A few final contextual notes from the transcript

  • The instructor often uses humor and anecdotes (sports, celebrities, personal stories) to illustrate concepts and maintain engagement.
  • He stresses that the course is practical and that he will use real-world examples rather than purely textbook-based lectures.
  • He encourages student participation, questions, and active note-taking, including annotation of the digital notes packet.
  • He acknowledges that some students may not resonate with his style, but emphasizes that the goal is deep understanding of economics and a good learning experience.

Summary of key definitions and formulas (for quick reference)
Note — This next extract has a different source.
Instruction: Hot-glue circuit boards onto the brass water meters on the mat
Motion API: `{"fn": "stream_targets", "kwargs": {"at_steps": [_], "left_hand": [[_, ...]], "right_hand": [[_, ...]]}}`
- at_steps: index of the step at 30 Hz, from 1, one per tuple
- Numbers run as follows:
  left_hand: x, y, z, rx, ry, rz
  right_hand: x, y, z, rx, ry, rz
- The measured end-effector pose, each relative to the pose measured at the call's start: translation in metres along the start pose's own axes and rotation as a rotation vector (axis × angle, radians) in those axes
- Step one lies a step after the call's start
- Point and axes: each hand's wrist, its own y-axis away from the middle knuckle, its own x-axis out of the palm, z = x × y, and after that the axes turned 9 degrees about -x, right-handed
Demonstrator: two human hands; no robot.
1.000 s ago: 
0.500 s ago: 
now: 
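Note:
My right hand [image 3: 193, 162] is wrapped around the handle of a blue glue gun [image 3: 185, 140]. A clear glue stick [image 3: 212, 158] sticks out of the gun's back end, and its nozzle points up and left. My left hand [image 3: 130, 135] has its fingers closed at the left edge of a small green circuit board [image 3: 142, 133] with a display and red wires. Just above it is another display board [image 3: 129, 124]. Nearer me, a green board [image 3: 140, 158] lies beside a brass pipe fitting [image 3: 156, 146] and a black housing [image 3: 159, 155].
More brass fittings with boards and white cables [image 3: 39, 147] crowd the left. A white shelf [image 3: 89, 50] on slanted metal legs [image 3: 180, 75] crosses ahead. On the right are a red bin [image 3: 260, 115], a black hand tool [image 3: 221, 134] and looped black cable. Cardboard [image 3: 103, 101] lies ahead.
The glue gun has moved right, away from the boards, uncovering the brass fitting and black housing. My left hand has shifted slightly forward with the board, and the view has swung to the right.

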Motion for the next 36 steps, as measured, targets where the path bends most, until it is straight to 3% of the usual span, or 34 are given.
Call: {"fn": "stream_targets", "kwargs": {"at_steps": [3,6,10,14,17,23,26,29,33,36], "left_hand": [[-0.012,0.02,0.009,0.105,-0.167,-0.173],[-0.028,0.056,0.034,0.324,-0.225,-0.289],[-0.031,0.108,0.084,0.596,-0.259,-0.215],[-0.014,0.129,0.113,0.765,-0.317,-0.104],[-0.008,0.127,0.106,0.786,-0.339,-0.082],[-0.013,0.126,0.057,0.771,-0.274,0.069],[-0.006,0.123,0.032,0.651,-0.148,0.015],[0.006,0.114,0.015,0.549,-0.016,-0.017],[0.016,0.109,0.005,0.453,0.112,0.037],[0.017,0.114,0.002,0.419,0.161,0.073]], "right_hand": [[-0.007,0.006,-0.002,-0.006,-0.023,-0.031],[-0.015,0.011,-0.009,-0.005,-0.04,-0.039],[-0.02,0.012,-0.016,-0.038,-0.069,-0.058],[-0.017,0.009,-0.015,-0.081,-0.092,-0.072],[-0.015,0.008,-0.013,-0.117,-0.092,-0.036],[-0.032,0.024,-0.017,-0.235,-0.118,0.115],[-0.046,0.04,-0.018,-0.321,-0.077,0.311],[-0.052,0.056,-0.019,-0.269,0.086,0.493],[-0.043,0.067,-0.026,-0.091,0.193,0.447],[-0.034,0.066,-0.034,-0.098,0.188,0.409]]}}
  • Demand: the entire relationship between price and the quantity demanded across all prices, denoted as a curve Q_d = D(P, factors).
  • Quantity demanded: the amount consumed at a specific price, Q_d = D(P) at that P.
  • Law of demand: as price increases, quantity demanded decreases (holding other determinants constant).
  • Demand determinants (the five levers): Income (I), Tastes (T), Expectations (E), Population (N), Prices of related goods (P_r).
  • Normal vs inferior goods:
    • Normal goods: demand↑ with income↑ (e.g., craft beer).
    • Inferior goods: demand↑ with income↓ (e.g., Top Ramen, instant coffee).
  • Complements and substitutes: prices of related goods affect demand for the focus good.
    • Complements: if price of a complement falls, demand for focus good rises (e.g., milk and cookies).
    • Substitutes: if price of a substitute rises, demand for focus good rises (e.g., cookies vs doughnuts).
  • Market demand: the horizontal sum of all individual demands; becomes smoother with many consumers.
  • Cross-price effects: sign of ∂Qd/∂Pr indicates substitutes (>0) or complements (<0).
  • Shifts vs movements along the curve: shifts in the curve due to determinants; movement along the curve due to price changes.

Note on next steps

  • Prepare for the next class by reviewing the concept of supply and how it interacts with demand to determine market equilibrium.
  • Be ready to refer to the notes packet for a structured outline of the semester and specific page references (e.g., page 6 for factors shifting demand; page 10 for today’s content; page 11 for next session).